--- Problem to solve ---
Before printing the listing, strip out its pictures and keep everything else exact.

[[ Dataset excerpt, beginning ]]

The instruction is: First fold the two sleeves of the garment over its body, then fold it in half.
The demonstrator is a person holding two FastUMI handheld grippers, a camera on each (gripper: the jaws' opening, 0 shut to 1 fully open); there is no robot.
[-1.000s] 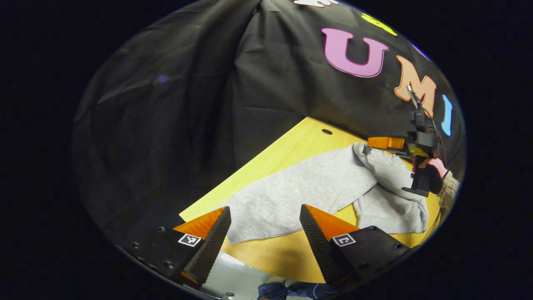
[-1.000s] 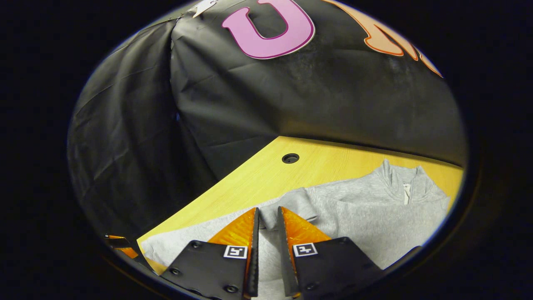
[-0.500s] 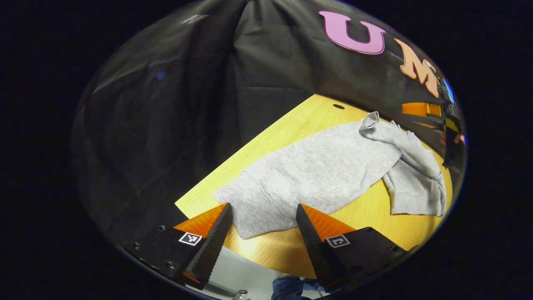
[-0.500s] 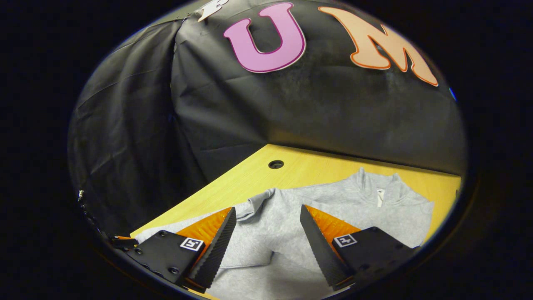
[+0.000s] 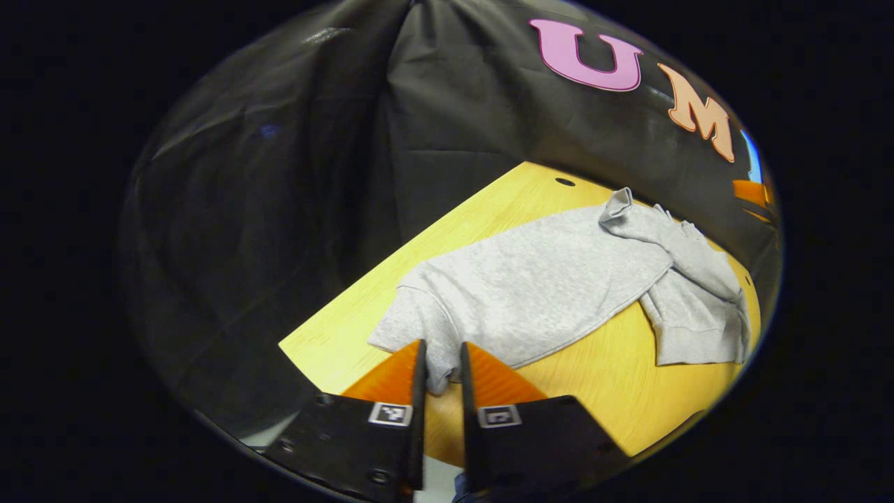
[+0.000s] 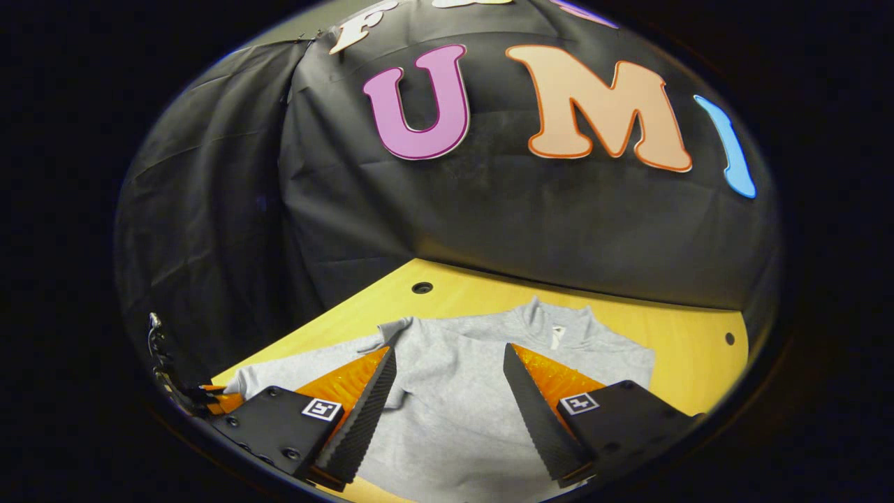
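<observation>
A grey sweatshirt (image 5: 545, 279) lies spread on the yellow table (image 5: 482, 216). One sleeve (image 5: 670, 241) rests folded over its body, its cuff (image 6: 392, 334) near the table's back. The other sleeve stretches out toward my left gripper (image 5: 441, 347), which is shut on that sleeve's end at the near table edge. In the right gripper view the sweatshirt (image 6: 454, 412) shows its collar (image 6: 555, 327), and my right gripper (image 6: 448, 351) hovers open above the body with nothing between its fingers. The right gripper (image 5: 753, 193) shows at the far right edge of the left gripper view.
The table (image 6: 670, 349) has small round holes (image 6: 422, 288) near its back edge, which meets the black cloth wall. Bare wood lies right of the collar. The left gripper (image 6: 209, 399) sits at the table's left corner in the right gripper view.
My right gripper opened, let go of the folded sleeve and drew back from it. My left gripper moved in and shut on the other sleeve's end.
</observation>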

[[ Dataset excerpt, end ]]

--- Answer area ---
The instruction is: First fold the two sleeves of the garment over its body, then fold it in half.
The demonstrator is a person holding two FastUMI handheld grippers, a camera on each (gripper: the jaws' opening, 0 shut to 1 fully open); there is no robot.
[-1.000s] 
[-1.000s] 
[-0.500s] 
[-0.500s] 
[+0.000s] 
[+0.000s] 
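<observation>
A grey sweatshirt (image 5: 545, 279) lies spread on the yellow table (image 5: 482, 216). One sleeve (image 5: 670, 241) rests folded over its body, its cuff (image 6: 392, 334) near the table's back. The other sleeve stretches out toward my left gripper (image 5: 441, 347), which is shut on that sleeve's end at the near table edge. In the right gripper view the sweatshirt (image 6: 454, 412) shows its collar (image 6: 555, 327), and my right gripper (image 6: 448, 351) hovers open above the body with nothing between its fingers. The right gripper (image 5: 753, 193) shows at the far right edge of the left gripper view.
The table (image 6: 670, 349) has small round holes (image 6: 422, 288) near its back edge, which meets the black cloth wall. Bare wood lies right of the collar. The left gripper (image 6: 209, 399) sits at the table's left corner in the right gripper view.
My right gripper opened, let go of the folded sleeve and drew back from it. My left gripper moved in and shut on the other sleeve's end.
</observation>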

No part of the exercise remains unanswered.